Studies support Xiang observation. As per Statista, as of the third quarter of 2020, the average daily time spent using the internet by people in Malaysia was around 9.17 hours. In comparison, they spent around 3.01 hours on social media every day. This definitely encourages the adoption of digital health technology that potentially further streamline and optimise the process of getting quality care services without physical constraint.

Techcare Innovation is a human technology company that develops and delivers smart rehabilitation devices to bring a better life for people through exercising. Xiang further shared that since the Movement Controller Order (MCO) last year, Techcare started implementing telerobotic training to provide robots at home together with the combination of telerehabilitation training by trained therapists for rehabilitation. “We are seeing positive results and experiences from patients whereby stroke patients can access advanced technology for intensive training together with guidance from a therapist without geographical constraint. And we foresee the future of rehabilitation will continue to have more adoption and combination of using digital technology for the more optimal result of the patient’s recovery,” he added.

Also read: Modern solutions to modern problems: How Plusman LLC innovates healthcare

Rapid technological advancements coupled with the impact of the recent pandemic on consumers’ health, has given rise to multiple market gaps and provided an impetus for stakeholders to adopt a radical change through the transformation of current products and services or the pursuit of new market opportunities. In response to the ecosystem’s challenges and increased conviction to drive innovation, there is a dire need to remove silos and to problem solve as an ecosystem, enabling innovation through rewards and boosting customer experiences through a better understanding of user needs as key courses of action that will move the industry forward.

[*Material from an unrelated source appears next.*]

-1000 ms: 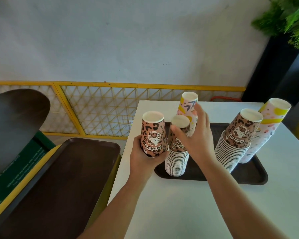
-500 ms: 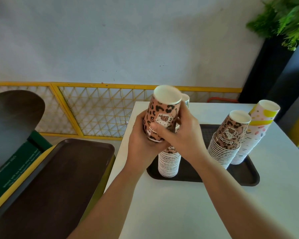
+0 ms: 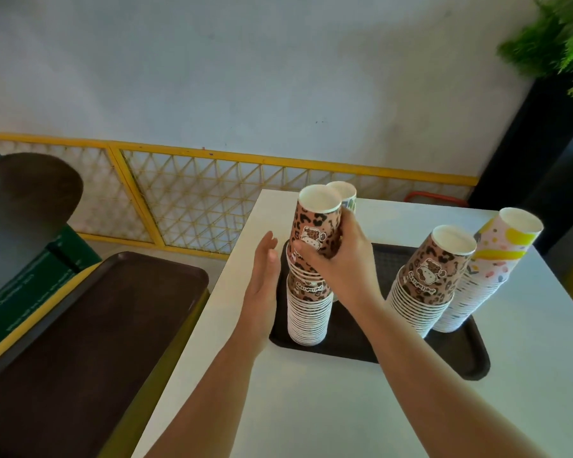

“To ensure that we do not get left behind, moving with speed is absolutely essential. To do this, we need to streamline our processes, get rid of any overlap or ‘legacy’ inefficiencies, and utilise technology to automate or digitalise, and through MRANTI, we can do this,” concluded MaGIC’s ACEO Khalid. “While we look to harvest more medtech inventions at the end of the funnel, we also need to expand our supply pipeline of ideas. This calls for multiple parties to work in concert – the enculturation of innovation, to foster the growth of early-stage technology and innovation companies, and provide the necessary support to mature their products into viable solutions for the market,” he added.

Learn more about MaGIC at https://www.mymagic.my and find out more about Human Inc at https://www.humaninc.co. You can also access their full study here.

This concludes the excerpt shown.